The performance of Weber's Freischütz Overture which had started the concert was likewise dramatic, with some heroic playing from the horns (the vagaries of the natural horns got the better of them a couple of times, not least in the big chord before the clarinet theme). Jurowski set a swift tempo which drew some clean, virtuosic playing from the orchestra.

After the dubious novelty value of the first half, there were novelties in the second in the form of a majestic, rosewood 'Centennial D' Steinway. This is the same model piano that Brahms requested it to perform his First Piano Concerto on. The flamboyant appearance of this instrument was a little at odds with the sharp, modern tailoring favoured by pianist Stephen Hough but he'd obviously had spent some time getting used to the instrument. In terms of sound, there was a certain extra tanginess to the timbre and the bass notes had a less focussed, slightly hollow quality. However, it was without doubt a fine and powerful instrument, which allowed Hough both to unleash thunderous barrages of double octaves and to sing sweetly in the more lyrical passages.

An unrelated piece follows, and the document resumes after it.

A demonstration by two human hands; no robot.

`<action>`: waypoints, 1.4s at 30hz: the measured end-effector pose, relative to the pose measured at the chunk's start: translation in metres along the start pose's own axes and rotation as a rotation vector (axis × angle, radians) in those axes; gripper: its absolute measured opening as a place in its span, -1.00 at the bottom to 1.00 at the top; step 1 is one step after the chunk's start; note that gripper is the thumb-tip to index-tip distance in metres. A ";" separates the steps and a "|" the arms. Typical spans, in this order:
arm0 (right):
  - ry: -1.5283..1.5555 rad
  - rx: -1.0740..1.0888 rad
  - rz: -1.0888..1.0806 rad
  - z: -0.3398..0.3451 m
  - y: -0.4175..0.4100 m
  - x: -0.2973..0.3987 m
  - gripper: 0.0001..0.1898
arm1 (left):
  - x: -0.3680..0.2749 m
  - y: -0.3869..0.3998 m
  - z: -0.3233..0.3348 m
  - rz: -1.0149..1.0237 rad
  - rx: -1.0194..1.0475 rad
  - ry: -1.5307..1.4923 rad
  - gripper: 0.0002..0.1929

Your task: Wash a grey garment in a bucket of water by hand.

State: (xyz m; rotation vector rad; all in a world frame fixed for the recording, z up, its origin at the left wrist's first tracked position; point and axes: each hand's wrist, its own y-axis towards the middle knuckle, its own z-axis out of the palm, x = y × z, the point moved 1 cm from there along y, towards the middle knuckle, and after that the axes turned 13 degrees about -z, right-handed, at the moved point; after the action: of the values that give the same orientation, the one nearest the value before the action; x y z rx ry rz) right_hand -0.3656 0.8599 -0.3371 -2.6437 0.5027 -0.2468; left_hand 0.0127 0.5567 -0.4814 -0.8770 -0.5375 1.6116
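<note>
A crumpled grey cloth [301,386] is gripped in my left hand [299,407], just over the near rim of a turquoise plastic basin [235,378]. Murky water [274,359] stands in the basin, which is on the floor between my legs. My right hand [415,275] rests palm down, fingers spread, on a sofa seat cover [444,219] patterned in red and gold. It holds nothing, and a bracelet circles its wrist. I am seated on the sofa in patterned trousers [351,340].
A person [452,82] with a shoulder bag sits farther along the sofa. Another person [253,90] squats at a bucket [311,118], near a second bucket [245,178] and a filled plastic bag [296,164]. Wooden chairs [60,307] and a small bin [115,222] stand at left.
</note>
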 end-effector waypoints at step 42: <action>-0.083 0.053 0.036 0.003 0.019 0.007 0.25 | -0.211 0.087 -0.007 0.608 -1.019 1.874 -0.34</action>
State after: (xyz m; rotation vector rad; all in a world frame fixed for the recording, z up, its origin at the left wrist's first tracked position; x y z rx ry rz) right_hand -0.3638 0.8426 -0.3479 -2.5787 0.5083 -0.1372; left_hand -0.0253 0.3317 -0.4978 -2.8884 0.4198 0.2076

Hough was, as one would expect, technically impressive, especially so given the fast tempi that were set. That said, by Hough's own extremely high standards, there were a few more smudges than customary, although this could well have been down to the relative unfamiliarity of the instrument. It was fascinating, after catching some of John Eliot Gardiner's Brahms last week to compare notes. The main difference, I suppose, was in the principle works being performed, Gardiner identified the First Symphony as being build upon the foundations of years of study of past models, whereas the First Piano Concerto, completed over fifteen years before the symphony, is a more unruly, rhapsodic beast.

Jurowski and Hough read it as such and combined to bring fire to the many dark and dramatic passages and improvisatory lyricism to the reflective moments. The first movement was majestic without becoming staid, the Adagio properly affecting and the finale exciting. Hough's playing was carefully considered – his treatment of the contrapuntal writing exectuted with crystalline clarity – but he rustled up plenty of Sturm und Drang when required. The extra directness of the OAE's sound added to the excitement.

In sum, this was an interesting concert. I'm glad to have heard Safronov's 'completion' of the 'Unfinished' but it is not something I can see establishing itself in the repertoire, nor, to be frank, does it deserve to. It came as a relief to have a such a fine performance of Brahms' First Piano Concerto in the second half, with the composer at his most ruggedly inspired. Although with period instruments and a 150 year-old piano this was as close to an authentic performance as one could imagine, it was the authenticity of the work itself that saved the day.